**Work request**
In the listing below, find the line containing "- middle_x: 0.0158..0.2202" and the line containing "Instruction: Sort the". Repeat exactly those two lines and every line between them, nothing more.
[[ Recorded data open ]]
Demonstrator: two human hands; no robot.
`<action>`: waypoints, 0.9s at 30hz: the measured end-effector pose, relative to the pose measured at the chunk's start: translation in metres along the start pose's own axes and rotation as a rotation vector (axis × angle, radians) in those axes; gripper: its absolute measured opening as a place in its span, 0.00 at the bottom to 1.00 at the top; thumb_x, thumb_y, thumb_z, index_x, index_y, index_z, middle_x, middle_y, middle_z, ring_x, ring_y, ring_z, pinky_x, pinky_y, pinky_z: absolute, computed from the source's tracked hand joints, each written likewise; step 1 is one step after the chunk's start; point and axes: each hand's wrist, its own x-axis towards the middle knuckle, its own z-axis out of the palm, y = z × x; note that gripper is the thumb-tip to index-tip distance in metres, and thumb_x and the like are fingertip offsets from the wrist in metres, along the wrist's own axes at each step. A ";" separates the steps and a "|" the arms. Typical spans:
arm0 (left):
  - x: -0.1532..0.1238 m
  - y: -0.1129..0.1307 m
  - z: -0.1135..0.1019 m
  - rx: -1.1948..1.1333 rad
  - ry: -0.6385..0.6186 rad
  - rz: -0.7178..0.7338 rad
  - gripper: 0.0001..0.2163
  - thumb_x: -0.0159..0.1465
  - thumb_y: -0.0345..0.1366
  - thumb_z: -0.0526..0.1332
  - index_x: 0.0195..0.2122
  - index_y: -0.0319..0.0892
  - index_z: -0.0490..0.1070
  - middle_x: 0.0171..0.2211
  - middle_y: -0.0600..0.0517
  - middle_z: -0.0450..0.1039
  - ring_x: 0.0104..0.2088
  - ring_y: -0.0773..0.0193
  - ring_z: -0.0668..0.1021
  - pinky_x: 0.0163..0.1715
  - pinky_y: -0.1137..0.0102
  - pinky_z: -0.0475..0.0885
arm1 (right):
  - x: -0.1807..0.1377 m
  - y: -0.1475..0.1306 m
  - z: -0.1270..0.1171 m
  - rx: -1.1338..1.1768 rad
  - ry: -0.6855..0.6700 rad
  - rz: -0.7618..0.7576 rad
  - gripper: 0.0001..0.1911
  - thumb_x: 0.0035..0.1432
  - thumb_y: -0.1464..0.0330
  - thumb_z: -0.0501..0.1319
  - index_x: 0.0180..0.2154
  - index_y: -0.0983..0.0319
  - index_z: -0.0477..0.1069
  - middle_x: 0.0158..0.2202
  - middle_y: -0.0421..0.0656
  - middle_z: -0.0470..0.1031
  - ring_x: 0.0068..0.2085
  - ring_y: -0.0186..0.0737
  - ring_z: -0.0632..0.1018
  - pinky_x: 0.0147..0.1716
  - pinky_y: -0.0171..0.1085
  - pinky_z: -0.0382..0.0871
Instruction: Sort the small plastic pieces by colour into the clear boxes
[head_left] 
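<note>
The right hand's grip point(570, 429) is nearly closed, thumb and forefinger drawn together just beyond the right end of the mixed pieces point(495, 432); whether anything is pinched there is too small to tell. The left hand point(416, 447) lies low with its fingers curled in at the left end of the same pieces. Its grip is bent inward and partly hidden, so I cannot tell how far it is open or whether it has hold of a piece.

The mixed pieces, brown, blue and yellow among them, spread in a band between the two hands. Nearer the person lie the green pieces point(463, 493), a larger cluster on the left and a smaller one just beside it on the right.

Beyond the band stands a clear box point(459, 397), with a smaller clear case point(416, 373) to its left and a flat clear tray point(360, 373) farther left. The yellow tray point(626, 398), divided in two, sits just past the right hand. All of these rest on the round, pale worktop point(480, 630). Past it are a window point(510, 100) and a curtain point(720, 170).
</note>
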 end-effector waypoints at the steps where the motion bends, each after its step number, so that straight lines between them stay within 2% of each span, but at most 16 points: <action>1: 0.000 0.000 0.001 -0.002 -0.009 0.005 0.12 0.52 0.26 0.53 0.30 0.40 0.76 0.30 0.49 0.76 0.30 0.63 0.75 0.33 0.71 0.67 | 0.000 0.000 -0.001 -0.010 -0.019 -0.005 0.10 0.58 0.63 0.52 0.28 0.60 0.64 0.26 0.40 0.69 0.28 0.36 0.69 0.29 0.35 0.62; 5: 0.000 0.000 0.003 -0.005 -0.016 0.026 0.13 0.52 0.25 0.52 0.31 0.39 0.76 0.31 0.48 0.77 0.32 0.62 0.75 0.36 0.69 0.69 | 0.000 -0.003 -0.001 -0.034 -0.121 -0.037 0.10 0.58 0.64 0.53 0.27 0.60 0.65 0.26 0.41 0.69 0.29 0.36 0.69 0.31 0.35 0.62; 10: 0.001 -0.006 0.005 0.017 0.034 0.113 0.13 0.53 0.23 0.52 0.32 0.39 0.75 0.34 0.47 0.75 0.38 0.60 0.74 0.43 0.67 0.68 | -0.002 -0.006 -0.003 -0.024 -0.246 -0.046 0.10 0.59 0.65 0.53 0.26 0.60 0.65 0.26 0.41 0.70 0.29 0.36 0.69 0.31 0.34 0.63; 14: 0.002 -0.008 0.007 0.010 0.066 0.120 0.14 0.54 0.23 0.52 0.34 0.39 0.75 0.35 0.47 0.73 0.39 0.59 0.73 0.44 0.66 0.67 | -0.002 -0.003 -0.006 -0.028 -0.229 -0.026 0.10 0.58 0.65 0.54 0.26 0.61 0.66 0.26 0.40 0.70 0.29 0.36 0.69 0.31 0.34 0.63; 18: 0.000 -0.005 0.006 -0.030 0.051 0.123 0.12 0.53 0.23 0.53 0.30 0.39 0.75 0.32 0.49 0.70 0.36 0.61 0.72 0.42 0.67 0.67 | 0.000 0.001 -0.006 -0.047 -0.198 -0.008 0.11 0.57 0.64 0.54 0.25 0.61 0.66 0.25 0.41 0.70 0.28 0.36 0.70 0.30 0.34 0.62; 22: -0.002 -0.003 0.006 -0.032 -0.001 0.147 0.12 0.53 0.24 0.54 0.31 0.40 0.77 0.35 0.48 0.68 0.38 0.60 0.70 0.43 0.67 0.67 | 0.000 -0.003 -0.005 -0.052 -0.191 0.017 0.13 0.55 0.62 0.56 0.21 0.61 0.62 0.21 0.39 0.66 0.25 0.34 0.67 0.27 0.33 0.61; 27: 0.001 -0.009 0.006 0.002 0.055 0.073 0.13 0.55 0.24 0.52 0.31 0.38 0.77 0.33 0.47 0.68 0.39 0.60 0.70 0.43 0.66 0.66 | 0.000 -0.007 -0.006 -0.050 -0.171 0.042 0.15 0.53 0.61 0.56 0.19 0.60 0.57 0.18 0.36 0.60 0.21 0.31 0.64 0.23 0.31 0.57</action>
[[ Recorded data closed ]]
**Output**
  - middle_x: 0.0158..0.2202
  - middle_y: -0.0421..0.0656
  - middle_z: -0.0470..0.1031
  - ring_x: 0.0068..0.2085
  - ring_y: -0.0186..0.0737
  - ring_z: -0.0632..0.1018
  - pinky_x: 0.0147..0.1716
  - pinky_y: -0.0171..0.1085
  - pinky_z: -0.0382..0.0871
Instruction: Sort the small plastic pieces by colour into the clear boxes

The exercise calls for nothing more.